In this July 14, 2010 file photo, demonstrators wave a gay pride flag outside Congress in support of a proposal to legalize same-sex marriage in Buenos Aires. Argentina was the first country in Latin America to approve gay unions and in 2019 has some of the most progressive LGBT policies in the world. (AP Photo/Natacha Pisarenko, File)

BOGOTA, Colombia (AP) — Despite a dark past, today many LGBT citizens in Latin America are enjoying the right to marry, choose their gender identity and adopt children. But while laws in several of the region’s biggest countries are changing that doesn’t necessarily translate into a broader societal shift toward acceptance.

Brazil’s Supreme Federal Court ruled Thursday that sexual orientation and gender identity should be included in the nation’s anti-discrimination law, providing a new layer of protection for LGBT people.

The decision comes at a sensitive moment in Brazil’s history: Leading the country is a president, Jair Bolsonaro, who has openly expressed his disdain for same-sex couples, going so far as to say he’d prefer to have a dead son than a gay one. Studies of homicide reports indicate Brazil is the most dangerous place in the world to be transgender.

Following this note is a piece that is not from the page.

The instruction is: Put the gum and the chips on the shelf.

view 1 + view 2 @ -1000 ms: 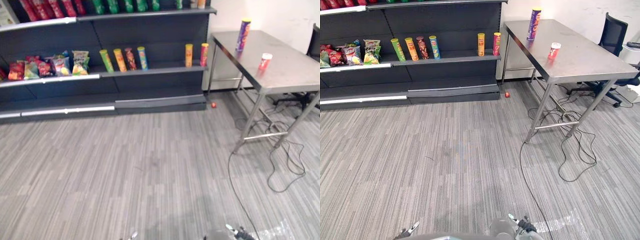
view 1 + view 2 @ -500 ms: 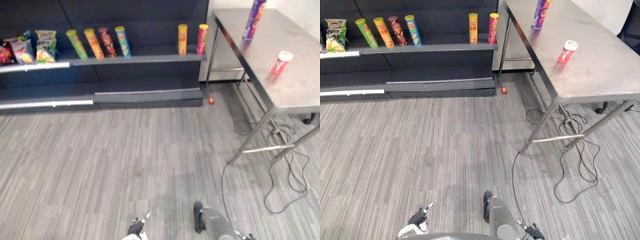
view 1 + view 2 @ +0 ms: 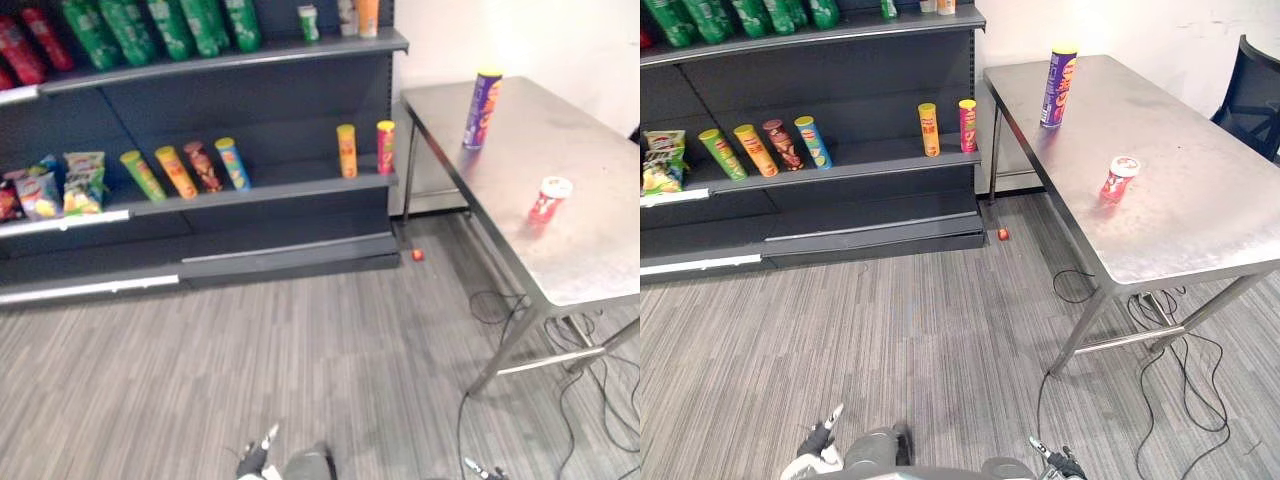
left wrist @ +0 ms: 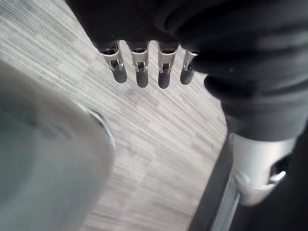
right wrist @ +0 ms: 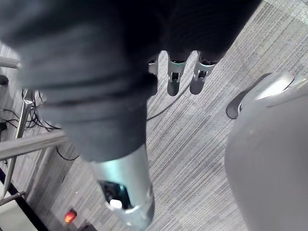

Experts say Latin America needs to address long-standing cultural biases, racial and income inequality in order to make the region safer for LGBT people. Here’s a look at how far Latin America has advanced in protecting gay and transgender rights and what gaps in equality remain.



Decades ago, several Latin American governments were ruled by iron-fisted governments that considered homosexuality a scourge to the silenced.

In Argentina, a far-right military dictatorship disappeared tens of thousands of suspected leftist dissidents. Advocates have long contended that gay activists suffered disproportionately, though their cases have received far less attention.

In this June 4, 2019 file photo, Ecuadorian gay couple Javier Benalcazar, left, and Efrain Soria arrive to the Constitutional Court to hear the final decision on same sex marriage, before the decision was rescheduled by the court for a future date, in Quito, Ecuador. (AP Photo/Dolores Ochoa, File)

In the late 1970s during Brazil’s military regime, a nascent LGBT community was similarly muted by a government with strict censorship laws that pushed gay publications and demonstrators to quit or go underground.

Cuban writer Reinaldo Arenas penned an anguishing account of the harassment and confinement he endured as a gay man in post-revolutionary Cuba, where homosexuality was seen as a remnant of the detested bourgeoisie.

Today most Latin American nations no longer consider homosexuality a crime, but in the Caribbean that is not the case. In former British colonies like Jamaica, a law declaring the “abominable crime of buggery” punishable with up to 10 years in jail remains on the books.

Activists have presented several legal challenges and are optimistic such laws will soon be obsolete.

“In all those countries organizing is happening,” said Mauro Cabral Grinspan, executive director of the Global Action for Trans Equality advocacy group. “And I really believe that we are going to see change in the next five years.”